Interestingly, the funds will be UCITs III-registered, allowing a number of new investment powers. While they may go short of certain stocks, Fidelity was quick to quash any investor concern that it may get involved with non-equity related assets or currency bets. We view the extra powers as beneficial.
My biggest objection to the proposal is that investors who want to restore the status quo and maintain all of their exposure to the current Special Situations fund, will face an initial charge of 3.5% on any amount transferred back from the Global Special Situations fund to the Special Situations fund.
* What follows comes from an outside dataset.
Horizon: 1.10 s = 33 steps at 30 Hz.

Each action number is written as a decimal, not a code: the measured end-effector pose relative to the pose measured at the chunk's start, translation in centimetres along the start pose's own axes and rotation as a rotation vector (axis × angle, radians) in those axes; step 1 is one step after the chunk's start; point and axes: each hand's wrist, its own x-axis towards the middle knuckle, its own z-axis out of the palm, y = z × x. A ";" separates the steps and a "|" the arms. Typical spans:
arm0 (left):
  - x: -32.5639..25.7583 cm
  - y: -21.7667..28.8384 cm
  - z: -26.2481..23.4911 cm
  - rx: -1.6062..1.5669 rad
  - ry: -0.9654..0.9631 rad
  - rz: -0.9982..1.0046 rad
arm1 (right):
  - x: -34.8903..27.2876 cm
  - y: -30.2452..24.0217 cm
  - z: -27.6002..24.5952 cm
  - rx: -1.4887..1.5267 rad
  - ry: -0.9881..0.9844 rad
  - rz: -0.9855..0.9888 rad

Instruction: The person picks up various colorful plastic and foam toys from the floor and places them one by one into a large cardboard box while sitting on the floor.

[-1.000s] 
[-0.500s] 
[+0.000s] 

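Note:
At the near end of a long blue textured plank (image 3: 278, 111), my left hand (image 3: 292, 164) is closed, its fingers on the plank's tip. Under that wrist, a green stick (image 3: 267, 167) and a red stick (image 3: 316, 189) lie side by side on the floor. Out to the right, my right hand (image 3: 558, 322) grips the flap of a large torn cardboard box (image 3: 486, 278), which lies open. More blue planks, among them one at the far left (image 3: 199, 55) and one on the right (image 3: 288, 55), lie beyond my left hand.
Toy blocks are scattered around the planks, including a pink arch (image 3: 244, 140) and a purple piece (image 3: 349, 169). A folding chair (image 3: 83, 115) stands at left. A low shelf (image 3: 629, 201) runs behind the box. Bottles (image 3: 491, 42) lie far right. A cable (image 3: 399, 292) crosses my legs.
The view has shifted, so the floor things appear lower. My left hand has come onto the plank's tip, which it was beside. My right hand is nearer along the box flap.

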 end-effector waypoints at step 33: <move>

Surely that can't be right?
On the plus side, Jorma Korhonen has been specially chosen for the Global Special Situations fund by Anthony Bolton, and we must respect this decision - Anthony Bolton will know better than anyone else what it's like to manage such a large fund; the responsibilities this entails and the qualities needed by someone to run a fund that invests counter to the general consensus.
Korhonen's performance on his existing funds appears to be good and he is used to running funds in which he has the freedom to select what he believes to be the best stock ideas from those identified by Fidelity's respected team of analysts, rather than having to invest with one eye on a stock market index. He does appear to share some of the same investment attitudes and principles of Anthony Bolton, but investors will want to see this translated into performance from the new fund.
If investors are looking for a direct replacement for Fidelity Special Situations they will be disappointed. Anthony Bolton has a unique investment style and few other managers have the proven ability to run such a gargantuan fund - even allowing for it being halved assuming shareholders accept Fidelity's proposals.